—Jaemin, no puedo más.

Endureció sus facciones, las lágrimas se detuvieron justo en el momento en que levantó el rostro y me enseñó esa mirada suya, esa que me decía lo mucho que detestaba en lo que nos habíamos convertido.

—Hazlo, haz lo que quieras. Entonces lo lograrás, por fin lo harás —de su boca una corta y seca risa escapó—, harás que te odie de una vez por todas.

Nos quedamos en silencio, porque él tenía razón. Ambos sabíamos que el vaso se había rebalsado, que los corazones en el interior de esta casa habitada por fantasmas y demonios de muerte y amor, ya habían dado por terminada la partida.

El cansancio era demasiado para seguir intentando resistir.

Después, dijo: —¿Crees que mató a tu madre?

Asentí.

Y la angustia se desparramó de sus labios.

Jaemin jadeó, su cuerpo resbaló y se acurrucó en el suelo. Lloró y lloró.

Me mantuve de pie.

Le miré viajar a un pasado de mentiras y horrorosas verdades.

No hice nada para ahuyentar sus propias pesadillas.

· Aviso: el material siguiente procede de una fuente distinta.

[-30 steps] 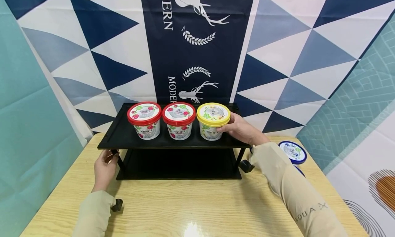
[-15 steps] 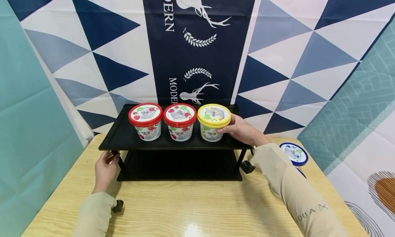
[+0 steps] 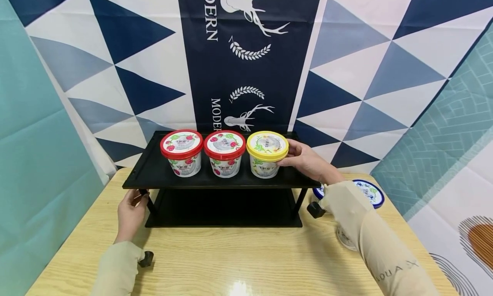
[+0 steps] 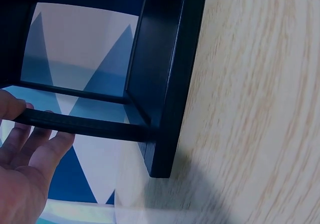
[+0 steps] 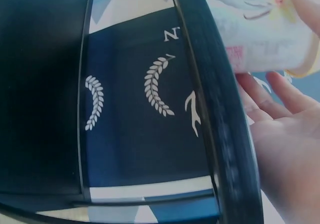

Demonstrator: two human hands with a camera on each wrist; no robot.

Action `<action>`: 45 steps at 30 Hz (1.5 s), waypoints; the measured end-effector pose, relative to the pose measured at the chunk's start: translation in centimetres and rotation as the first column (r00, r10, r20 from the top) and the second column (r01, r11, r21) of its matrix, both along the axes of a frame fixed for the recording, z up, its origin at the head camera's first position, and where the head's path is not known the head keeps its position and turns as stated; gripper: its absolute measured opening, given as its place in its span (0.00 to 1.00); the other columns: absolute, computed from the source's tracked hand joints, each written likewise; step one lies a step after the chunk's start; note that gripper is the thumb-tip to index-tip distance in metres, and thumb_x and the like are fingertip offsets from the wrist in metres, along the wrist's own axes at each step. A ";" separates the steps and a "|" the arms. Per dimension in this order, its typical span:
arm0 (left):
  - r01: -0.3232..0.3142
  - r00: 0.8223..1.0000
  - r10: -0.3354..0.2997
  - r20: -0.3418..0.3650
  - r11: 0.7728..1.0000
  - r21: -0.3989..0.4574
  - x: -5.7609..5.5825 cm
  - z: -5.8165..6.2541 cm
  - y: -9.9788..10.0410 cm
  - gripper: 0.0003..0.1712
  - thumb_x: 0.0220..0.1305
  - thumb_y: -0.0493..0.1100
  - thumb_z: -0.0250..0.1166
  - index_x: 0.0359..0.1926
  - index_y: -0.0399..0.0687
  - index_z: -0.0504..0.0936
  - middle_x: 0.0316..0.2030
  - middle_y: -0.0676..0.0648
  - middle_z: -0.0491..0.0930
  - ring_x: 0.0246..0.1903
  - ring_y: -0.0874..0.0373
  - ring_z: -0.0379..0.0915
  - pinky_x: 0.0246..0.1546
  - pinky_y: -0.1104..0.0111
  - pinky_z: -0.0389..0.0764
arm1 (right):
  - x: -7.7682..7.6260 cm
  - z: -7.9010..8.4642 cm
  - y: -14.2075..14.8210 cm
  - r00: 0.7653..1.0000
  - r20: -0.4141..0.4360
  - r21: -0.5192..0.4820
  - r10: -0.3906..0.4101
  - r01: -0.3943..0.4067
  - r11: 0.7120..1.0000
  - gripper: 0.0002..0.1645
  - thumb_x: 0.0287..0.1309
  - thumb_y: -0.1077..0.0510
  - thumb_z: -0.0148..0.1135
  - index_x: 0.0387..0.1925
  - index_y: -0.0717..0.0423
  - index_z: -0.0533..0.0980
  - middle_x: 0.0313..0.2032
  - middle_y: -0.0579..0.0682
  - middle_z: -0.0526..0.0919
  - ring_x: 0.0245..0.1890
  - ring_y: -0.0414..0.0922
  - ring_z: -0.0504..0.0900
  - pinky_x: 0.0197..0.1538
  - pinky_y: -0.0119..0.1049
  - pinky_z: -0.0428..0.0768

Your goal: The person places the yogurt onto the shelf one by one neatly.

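Observation:
On the top board of a black two-tier shelf [image 3: 231, 181] two red-lidded tubs [image 3: 181, 152] and a yellow-lidded tub [image 3: 266, 154] stand upright in a row. My right hand [image 3: 310, 162] is at the right side of the yellow-lidded tub, with its thumb tip by the tub's edge and its fingers loosely spread. The right wrist view shows those fingers [image 5: 287, 97] beside the tub; whether they still touch it is unclear. At the shelf's left end my left hand [image 3: 132, 212] pinches a thin black leg [image 4: 85, 124] between thumb and fingers.
Blue-lidded tubs [image 3: 369, 192] stand on the wooden table [image 3: 227, 257] right of the shelf, partly hidden by the right sleeve. A patterned cloth [image 3: 246, 73] hangs behind the shelf. The lower board [image 3: 223, 210] lies under the top one.
My right hand has loosened and shifted slightly right from the yellow-lidded tub, which stays in place. More of the blue-lidded tubs' surroundings shows. The left hand keeps its hold on the leg.

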State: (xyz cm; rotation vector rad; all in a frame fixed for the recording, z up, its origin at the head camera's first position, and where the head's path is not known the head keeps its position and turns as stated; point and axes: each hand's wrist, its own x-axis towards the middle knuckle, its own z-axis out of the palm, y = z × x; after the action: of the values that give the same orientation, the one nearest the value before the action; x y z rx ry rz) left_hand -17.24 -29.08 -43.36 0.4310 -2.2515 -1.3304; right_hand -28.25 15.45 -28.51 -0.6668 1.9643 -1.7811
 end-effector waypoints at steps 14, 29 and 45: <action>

Una vez el llanto, la rabia y la tristeza se habían detenido, Jaemin miró hacia arriba, hacia mí.

—Idiota— dijo al fin. —Debiste confiar en mí.

No podía creer que estuviese diciéndome eso, pero debí entrever hacía muchos años que Jaemin sería bueno para ver las sombras que habitaban en sus seres amados. Él vio las mías y las abrazó, ¿por qué no ver las de su padre?

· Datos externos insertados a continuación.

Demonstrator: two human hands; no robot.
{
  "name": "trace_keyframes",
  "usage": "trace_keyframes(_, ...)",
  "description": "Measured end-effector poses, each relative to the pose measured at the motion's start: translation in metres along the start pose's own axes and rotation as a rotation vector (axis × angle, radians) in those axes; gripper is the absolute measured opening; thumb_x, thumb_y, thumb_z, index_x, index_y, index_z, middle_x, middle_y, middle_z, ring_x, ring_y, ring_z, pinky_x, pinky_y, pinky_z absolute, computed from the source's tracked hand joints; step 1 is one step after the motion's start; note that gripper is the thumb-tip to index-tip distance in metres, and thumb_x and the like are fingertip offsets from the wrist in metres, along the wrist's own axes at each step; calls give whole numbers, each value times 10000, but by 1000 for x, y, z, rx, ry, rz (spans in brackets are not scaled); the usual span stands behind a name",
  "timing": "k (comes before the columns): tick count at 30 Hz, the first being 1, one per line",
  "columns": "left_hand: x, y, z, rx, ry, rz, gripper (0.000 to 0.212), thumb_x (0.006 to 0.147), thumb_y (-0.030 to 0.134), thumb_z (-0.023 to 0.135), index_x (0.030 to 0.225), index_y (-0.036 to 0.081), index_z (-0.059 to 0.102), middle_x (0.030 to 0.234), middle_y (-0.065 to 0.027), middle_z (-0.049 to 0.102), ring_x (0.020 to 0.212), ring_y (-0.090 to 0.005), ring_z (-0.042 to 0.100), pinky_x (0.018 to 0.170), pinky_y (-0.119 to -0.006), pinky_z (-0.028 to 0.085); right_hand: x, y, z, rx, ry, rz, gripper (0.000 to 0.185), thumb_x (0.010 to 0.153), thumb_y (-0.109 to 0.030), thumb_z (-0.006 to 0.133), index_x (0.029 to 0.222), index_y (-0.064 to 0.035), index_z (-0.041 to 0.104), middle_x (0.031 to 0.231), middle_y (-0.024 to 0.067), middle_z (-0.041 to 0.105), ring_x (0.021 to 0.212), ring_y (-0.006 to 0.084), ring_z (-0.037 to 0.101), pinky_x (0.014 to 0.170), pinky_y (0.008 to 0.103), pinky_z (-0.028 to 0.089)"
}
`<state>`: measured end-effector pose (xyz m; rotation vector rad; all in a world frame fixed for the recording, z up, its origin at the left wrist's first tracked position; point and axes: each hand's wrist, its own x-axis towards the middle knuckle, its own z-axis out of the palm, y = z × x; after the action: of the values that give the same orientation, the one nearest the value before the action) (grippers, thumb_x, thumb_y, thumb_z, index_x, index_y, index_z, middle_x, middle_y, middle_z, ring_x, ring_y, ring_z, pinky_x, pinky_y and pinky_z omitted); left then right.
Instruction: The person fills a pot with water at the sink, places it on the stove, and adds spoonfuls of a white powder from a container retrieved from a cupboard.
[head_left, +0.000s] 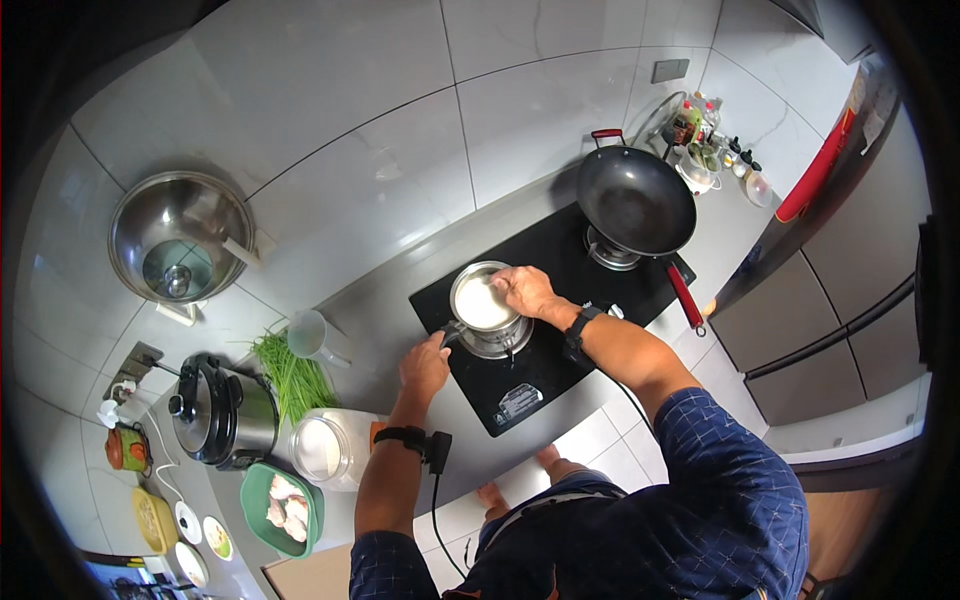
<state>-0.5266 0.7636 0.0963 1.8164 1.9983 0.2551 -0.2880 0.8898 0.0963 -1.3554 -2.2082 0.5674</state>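
A small metal saucepan with white contents stands over the left burner of a black glass gas hob. My left hand is closed around the pan's dark handle. Over the pan's right rim is my right hand, its fingers bent above the white contents; whether they pinch anything is hidden. A black wok with red handles sits tilted on the right burner.
Left of the hob are a clear plastic jug, green stalks, a jar of white grains, an electric pressure cooker and a green basin with raw meat. Seasoning bottles stand beyond the wok.
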Motion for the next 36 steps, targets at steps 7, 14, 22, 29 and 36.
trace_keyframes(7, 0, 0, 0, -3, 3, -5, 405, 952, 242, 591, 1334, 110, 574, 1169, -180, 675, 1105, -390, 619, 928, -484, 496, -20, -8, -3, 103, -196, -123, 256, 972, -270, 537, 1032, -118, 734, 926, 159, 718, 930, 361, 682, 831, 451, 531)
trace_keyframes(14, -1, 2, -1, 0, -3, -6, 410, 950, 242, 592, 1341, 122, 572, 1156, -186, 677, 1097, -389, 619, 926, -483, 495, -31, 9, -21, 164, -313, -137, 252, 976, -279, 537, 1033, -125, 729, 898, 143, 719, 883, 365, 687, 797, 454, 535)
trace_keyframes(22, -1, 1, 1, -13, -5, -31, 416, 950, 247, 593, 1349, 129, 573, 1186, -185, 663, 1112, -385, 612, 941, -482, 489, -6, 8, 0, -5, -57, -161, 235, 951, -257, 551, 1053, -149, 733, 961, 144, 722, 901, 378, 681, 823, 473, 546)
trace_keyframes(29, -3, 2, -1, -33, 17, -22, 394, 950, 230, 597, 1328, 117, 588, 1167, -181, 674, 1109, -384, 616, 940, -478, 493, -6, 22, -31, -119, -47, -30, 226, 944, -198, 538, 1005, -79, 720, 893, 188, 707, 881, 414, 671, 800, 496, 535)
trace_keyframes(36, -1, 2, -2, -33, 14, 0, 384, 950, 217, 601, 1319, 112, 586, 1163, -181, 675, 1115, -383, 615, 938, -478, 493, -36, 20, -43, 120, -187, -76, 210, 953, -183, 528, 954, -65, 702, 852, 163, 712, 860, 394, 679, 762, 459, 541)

—Lo odio —gruñí, apretando los dientes—, lo odio tanto...

Me aferré tanto al odio que terminé por nublar mi vista de rojo. Me olvidé de todo, viví esperando el sufrimiento de mi padre, irónicamente, mi vida se sentía como una tragedia. Había leído Edipo Rey en el colegio, pensé que era una estupidez, había leído por gusto La vida es sueño, creí que padre e hijo serían un karma eterno. Al igual que Segismundo deseaba tener el poder de romper ese karma, pero yo sería eternamente un Edipo.

No me di cuenta del momento en que Jaemin se puso de pie y se acercó a mí.

Solo percibí el cambio cuando sus manos tibias sujetaron mi rostro.

—Jeno, tienes un futuro, una chica con la cual estar... no lo arruines.

No me importa.

Y mis siguientes palabras nos condenaron a ambos.

—No te tengo.

Creí que me gritaría, enmudecería o se reiría. Su expresión no cambió, impávido secó las lágrimas de sus ojos (o de los míos, ya no lo sabía).

—No, no me tienes.

Al borde del precipicio, me estaba sosteniendo con uñas y dientes. Había una voz gritando tan alto en mi cabeza y quería detenerla. Ya no había salida, ¿verdad?

Duele.

Quema.

Era una alarma advirtiendo un incendio que ya no se podía apagar.

—Quiero tenerte. –Clavé las uñas en sus hombros, en su cuero cabelludo, en sus labios y en sus pómulos–, lo he querido desde siempre.

Estaba rendido, como el héroe caído que ha perdido su motivo de lucha. Fui quien se sujetó a los últimos retazos que quedaba de los dos. Él fue quien apaciguó mi terror.